Subrepositories

(Translations : French)

This feature was introduced in a preliminary form in Mercurial 1.3 and has been improved steadily since then. There are still some commands that lack proper support for sub-repositories, but we will fix them as we come across them and as we figure out how to best make them subrepo-aware.

Subrepositories is a feature that allows you to treat a collection of repositories as a group. This will allow you to clone, commit to, push, and pull projects and their associated libraries as a group.

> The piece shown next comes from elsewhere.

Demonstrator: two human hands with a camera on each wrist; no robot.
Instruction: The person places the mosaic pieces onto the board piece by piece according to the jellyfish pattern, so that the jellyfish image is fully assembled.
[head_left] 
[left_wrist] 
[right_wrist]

For those used to Subversion, this concept is closest to what you can achieve with Subversion directories marked with the svn:externals property. Mercurial 1.5 has support for using Subversion repositories as subrepos.

1. Basic Usage

1.1. Start

To start using subrepositories, you need two repositories, a main repo and a nested repo:

$ hg init main
$ cd main
$ hg init nested
$ echo test > nested/foo
$ hg -R nested add nested/foo
$ hg -R nested commit --message 'Initial commit.'

Now we'll mark nested as a subrepository by creating an entry for it in the special .hgsub file. The first 'nested' is the path in our working dir, and the second is a URL or path to pull from. Here we're simply going to pull from 'nested' using a path relative to main. This says 'anyone who can find our main repo can find the nested repo just by tacking nested onto that path'.

$ echo nested = nested > .hgsub
$ hg add .hgsub

Note that the nested repository must actually exist for the line in .hgsub to do anything. For instance, if rather than creating a local nested repository you attempt to link to a pre-existing remote one, you must ALSO clone that repository:

$ echo nested = https://example.com/nested/repo/path > .hgsub
$ hg add .hgsub
$ hg clone https://example.com/nested/repo/path nested

If you intend to track something other than the current revision of the default branch this is also the time when you would update the subrepo to the desired revision.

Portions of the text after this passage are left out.